Documenting the American South Logo
oral histories of the American South
Excerpt from Oral History Interview with George R. Elmore, March 11, 1976. Interview H-0266. Southern Oral History Program Collection (#4007) See Entire Interview >>

Hard work on the farm and in the mill

Elmore reveals some of the less desirable routines of farm and mill work, including cotton picking and hoeing on the farm, both of which were hard on the back, and piecework without breaks at the textile mill.

Citing this Excerpt

Oral History Interview with George R. Elmore, March 11, 1976. Interview H-0266. Southern Oral History Program Collection (#4007) in the Southern Oral History Program Collection, Southern Historical Collection, Wilson Library, University of North Carolina at Chapel Hill.

Full Text of the Excerpt

BRENT GLASS:
Let me ask you just a couple of other things about working the farm and working in the mill.

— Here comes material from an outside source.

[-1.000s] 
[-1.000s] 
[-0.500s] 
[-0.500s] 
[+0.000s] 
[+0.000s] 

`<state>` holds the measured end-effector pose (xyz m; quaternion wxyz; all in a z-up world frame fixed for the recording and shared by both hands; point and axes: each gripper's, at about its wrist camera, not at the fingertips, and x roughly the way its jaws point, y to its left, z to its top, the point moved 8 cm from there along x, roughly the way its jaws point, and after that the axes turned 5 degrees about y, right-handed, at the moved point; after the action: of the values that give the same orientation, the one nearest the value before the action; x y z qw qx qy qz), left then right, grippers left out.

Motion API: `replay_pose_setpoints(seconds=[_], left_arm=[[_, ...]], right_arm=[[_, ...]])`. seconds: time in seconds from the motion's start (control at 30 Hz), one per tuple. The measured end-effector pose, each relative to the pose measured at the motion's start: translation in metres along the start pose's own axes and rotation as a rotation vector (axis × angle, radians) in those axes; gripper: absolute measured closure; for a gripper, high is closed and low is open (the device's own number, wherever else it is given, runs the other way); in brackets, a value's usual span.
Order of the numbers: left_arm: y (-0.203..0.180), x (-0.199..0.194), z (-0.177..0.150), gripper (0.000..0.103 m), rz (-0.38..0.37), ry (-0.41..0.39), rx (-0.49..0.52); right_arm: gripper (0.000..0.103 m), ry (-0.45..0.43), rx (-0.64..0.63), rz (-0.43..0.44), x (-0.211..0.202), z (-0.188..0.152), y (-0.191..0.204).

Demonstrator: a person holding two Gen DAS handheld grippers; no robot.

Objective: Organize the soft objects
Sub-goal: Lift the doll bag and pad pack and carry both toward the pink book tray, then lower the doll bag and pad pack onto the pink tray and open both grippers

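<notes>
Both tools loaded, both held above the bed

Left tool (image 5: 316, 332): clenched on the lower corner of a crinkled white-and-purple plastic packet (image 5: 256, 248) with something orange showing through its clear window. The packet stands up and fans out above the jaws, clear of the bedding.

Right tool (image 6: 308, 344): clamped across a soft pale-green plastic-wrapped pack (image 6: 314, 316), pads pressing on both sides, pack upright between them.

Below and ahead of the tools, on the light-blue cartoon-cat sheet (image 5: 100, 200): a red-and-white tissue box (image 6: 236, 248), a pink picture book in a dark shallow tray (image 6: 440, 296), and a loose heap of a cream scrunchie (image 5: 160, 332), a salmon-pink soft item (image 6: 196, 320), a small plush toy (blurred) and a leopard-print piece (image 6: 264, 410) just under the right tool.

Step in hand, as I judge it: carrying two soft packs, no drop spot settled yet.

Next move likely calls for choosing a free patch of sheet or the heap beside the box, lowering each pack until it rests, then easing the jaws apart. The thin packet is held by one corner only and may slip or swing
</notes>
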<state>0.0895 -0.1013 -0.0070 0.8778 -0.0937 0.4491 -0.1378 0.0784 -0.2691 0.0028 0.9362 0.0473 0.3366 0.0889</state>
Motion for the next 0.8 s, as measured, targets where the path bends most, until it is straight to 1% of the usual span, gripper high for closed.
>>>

How about the work itself? Which is more difficult, the kind of work? Which did you prefer?
GEORGE R. ELMORE:
Well, picking cotton is bad on your back, in a way; and hoeing is something you've got to get done, and you don't have all week to get it done with the weather. Well, of course I enjoyed plowing with the soil and any kind of plowing or turning the plow with two horses. But the stuff in the mill there; some of those jobs would be a drudge, I mean they could be a drudge.
BRENT GLASS:
Repetitive?
GEORGE R. ELMORE:
Some of them were piecework. Now I worked a winder one time; they paid you so much for the stuff that you produced. They wouldn't put me on piecework, and they were paying the girl running the next line. And I was keeping up as many ends and turning off the same work. They were paying me fourteen dollars and they were paying her eighteen dollars. That was 1921—'22 it was—they gave me a job winding, and you didn't have time to spit hardly.
BRENT GLASS:
No time to take breaks or eat lunch?
GEORGE R. ELMORE:
Oh no.
BRENT GLASS:
What did you do for a meal?
GEORGE R. ELMORE:
Well we could always sit out. If you were working daylight, the hour from twelve to one the mill would shut down then. You worked eleven hours on day shift, and from six to six with no break at the night shift. And I ran warp machines some when I went back in '21 and '22. Well, I ran warp machines some in 1918 when I first went to Cramerton. I doffed twisters at Groves; then I went into Cramerton and doffed twisters. And they took me away from that and took me upstairs linking warps. Then I went to working Friday nights, and they finally put me on running the warp machine.